> [PROBLEM REQUIREMENTS]
Below this line is a set of entries; quote exactly the lines from the line that contains "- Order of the" to the line that contains "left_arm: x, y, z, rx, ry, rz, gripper", both lines included.

> [DATA PROVIDED]
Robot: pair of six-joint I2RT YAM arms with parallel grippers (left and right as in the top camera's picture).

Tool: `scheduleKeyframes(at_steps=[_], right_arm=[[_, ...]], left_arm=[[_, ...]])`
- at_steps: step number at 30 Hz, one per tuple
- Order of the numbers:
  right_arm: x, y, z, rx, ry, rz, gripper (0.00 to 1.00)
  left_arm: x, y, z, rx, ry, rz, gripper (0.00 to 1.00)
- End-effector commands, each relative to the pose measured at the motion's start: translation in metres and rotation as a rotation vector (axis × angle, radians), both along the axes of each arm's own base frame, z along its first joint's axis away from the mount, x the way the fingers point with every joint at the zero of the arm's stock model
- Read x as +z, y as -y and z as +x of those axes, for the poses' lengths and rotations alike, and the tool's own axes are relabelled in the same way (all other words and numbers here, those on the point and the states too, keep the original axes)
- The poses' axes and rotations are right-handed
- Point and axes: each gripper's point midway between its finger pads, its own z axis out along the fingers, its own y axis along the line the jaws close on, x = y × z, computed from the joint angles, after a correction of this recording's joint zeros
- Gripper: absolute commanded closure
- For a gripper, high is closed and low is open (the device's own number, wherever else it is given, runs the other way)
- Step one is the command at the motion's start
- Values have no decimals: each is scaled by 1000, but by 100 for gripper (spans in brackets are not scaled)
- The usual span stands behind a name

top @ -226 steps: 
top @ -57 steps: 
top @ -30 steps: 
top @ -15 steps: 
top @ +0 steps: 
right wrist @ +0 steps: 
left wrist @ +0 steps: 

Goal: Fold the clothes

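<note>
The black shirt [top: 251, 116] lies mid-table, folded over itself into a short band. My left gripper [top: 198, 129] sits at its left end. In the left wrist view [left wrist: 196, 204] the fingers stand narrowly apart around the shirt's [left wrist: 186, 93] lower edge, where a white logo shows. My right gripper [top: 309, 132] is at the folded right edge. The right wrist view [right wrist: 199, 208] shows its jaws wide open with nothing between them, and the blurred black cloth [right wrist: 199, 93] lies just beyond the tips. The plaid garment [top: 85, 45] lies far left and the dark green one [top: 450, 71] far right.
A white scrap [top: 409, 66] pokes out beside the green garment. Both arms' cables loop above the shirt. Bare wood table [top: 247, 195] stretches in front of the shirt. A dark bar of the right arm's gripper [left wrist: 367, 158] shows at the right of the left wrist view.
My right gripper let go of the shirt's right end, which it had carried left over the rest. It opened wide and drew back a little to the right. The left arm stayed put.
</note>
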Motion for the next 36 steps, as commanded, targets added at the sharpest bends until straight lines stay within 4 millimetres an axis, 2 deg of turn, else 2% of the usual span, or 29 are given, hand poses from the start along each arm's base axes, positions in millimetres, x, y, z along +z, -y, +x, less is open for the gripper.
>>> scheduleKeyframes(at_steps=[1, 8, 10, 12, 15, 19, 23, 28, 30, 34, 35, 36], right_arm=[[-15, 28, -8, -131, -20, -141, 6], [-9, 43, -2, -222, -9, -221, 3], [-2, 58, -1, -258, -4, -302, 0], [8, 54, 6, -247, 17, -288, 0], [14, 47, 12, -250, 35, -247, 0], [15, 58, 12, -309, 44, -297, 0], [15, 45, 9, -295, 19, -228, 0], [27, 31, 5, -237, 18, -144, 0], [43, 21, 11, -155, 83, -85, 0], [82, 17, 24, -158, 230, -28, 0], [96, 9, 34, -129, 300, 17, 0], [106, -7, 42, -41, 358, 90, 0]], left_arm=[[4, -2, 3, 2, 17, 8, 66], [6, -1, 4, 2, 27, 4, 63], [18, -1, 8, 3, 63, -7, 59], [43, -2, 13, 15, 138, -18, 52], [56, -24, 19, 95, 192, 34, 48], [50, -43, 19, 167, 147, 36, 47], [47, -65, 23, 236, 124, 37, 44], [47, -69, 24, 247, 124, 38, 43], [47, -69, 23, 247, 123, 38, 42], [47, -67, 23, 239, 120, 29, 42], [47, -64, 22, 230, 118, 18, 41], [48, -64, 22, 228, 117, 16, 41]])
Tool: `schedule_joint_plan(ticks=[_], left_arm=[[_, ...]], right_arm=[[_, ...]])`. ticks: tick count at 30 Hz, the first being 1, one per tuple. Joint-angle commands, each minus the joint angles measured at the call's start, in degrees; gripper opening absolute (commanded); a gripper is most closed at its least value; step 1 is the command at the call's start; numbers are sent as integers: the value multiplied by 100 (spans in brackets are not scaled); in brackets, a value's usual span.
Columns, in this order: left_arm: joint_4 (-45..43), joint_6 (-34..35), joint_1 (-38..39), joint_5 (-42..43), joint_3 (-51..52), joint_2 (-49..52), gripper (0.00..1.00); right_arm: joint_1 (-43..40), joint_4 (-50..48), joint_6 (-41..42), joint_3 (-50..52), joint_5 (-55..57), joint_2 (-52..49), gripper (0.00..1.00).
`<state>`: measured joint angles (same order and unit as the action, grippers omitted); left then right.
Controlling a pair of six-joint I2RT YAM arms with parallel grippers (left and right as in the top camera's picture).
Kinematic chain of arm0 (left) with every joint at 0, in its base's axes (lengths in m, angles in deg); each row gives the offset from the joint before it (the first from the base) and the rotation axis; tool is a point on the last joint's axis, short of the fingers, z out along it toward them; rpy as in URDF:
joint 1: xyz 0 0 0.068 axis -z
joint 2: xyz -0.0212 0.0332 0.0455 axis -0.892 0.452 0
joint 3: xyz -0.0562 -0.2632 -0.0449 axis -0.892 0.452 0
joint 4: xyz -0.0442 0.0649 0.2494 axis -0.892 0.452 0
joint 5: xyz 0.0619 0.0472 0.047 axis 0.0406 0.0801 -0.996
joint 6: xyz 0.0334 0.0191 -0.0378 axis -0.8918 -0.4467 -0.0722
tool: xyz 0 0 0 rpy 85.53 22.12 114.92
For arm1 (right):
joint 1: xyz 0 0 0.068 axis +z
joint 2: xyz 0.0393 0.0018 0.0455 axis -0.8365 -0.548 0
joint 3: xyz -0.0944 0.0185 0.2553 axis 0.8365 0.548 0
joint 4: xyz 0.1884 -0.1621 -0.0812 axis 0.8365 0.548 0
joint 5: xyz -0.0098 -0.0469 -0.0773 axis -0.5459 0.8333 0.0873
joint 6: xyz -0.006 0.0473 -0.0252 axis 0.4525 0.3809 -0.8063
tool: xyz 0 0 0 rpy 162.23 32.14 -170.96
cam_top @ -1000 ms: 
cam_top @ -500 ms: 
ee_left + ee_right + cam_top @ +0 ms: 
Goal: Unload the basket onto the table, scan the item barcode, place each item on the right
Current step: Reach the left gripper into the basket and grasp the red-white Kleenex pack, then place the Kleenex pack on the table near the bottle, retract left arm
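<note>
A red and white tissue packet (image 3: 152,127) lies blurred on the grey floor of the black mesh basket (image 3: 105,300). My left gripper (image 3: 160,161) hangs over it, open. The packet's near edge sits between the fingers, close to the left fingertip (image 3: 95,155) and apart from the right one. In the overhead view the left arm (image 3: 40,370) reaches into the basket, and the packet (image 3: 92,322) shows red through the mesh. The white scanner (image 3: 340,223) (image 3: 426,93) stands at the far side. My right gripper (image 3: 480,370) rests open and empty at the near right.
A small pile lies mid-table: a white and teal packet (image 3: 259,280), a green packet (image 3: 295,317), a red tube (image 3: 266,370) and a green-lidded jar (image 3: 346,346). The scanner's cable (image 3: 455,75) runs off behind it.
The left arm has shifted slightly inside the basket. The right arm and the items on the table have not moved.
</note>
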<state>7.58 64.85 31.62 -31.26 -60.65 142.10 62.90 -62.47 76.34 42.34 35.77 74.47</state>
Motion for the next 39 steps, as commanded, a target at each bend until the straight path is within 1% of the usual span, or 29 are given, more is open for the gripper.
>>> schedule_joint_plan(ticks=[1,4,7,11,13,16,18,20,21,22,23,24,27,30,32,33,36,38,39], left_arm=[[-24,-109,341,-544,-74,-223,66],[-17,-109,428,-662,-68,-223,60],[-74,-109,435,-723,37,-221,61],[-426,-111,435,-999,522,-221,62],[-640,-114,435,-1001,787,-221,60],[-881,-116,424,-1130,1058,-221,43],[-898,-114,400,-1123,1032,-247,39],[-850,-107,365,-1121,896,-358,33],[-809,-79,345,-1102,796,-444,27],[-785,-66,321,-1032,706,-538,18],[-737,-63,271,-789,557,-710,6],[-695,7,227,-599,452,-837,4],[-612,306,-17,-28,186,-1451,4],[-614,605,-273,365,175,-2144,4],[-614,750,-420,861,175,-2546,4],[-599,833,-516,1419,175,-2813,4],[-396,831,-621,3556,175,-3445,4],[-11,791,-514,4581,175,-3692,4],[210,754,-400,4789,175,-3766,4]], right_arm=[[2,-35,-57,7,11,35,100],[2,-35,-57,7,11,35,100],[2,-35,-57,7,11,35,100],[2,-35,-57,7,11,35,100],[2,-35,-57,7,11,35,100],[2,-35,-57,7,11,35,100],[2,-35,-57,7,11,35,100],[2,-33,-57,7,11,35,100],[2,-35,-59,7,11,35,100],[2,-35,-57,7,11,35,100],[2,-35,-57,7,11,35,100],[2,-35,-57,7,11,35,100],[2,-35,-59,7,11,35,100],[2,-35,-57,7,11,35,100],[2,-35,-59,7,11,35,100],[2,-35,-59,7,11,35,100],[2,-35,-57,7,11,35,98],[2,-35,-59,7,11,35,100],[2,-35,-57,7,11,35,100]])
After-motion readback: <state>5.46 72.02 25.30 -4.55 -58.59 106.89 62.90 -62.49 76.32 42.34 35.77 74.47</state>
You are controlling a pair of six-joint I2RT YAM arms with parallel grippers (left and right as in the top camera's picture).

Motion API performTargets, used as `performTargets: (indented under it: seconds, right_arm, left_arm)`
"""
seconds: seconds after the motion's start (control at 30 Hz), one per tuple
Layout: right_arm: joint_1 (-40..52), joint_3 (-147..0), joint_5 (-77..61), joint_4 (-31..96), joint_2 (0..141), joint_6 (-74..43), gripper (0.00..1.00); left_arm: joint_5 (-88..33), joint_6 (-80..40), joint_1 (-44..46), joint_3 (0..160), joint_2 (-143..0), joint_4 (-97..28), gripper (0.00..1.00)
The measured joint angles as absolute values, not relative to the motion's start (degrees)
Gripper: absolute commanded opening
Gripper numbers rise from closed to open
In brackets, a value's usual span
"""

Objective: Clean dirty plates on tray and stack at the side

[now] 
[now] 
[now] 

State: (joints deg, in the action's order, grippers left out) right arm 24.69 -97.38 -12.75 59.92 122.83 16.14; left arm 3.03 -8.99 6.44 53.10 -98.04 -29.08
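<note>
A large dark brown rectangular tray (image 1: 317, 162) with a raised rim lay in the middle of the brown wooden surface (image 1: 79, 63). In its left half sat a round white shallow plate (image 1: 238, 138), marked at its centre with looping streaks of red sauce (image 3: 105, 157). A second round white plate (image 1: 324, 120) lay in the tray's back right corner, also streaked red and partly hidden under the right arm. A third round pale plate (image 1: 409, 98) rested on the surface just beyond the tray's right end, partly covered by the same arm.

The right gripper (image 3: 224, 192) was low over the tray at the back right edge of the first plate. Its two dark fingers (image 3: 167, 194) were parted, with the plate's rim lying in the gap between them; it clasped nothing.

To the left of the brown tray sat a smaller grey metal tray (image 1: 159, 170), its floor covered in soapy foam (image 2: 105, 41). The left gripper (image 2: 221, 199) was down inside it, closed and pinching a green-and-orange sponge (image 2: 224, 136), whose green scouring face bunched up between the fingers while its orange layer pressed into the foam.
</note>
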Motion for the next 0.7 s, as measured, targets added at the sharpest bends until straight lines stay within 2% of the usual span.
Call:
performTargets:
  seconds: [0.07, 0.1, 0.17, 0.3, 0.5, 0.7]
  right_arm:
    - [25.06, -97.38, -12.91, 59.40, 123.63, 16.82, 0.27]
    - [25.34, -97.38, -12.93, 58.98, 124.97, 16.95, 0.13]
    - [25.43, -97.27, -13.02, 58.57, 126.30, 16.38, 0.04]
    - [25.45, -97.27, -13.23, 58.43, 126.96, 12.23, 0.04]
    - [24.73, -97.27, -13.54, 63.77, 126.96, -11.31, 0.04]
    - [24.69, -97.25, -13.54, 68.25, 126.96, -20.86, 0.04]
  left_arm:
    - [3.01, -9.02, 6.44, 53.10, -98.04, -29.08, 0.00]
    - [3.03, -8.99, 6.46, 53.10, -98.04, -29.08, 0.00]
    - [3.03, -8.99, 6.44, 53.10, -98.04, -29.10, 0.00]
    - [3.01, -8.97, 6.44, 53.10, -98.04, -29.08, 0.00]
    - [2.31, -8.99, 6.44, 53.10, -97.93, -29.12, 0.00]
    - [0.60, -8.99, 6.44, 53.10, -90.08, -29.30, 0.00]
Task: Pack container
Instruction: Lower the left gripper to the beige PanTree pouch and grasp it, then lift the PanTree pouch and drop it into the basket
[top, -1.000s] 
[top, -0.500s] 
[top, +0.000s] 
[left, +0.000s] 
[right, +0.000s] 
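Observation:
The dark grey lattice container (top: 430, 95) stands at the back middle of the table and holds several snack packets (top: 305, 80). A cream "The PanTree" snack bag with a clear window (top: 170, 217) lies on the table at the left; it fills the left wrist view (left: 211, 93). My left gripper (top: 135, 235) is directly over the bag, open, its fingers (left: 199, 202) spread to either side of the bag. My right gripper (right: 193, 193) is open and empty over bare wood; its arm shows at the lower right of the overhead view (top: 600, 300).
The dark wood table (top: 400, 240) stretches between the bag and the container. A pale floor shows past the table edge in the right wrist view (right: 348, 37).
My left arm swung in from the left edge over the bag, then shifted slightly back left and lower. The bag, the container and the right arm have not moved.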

> [RESULT BELOW]
- Order of the numbers:
  right_arm: x, y, z, rx, ry, rz, gripper (0.00 to 1.00)
  left_arm: x, y, z, rx, ry, rz, gripper (0.00 to 1.00)

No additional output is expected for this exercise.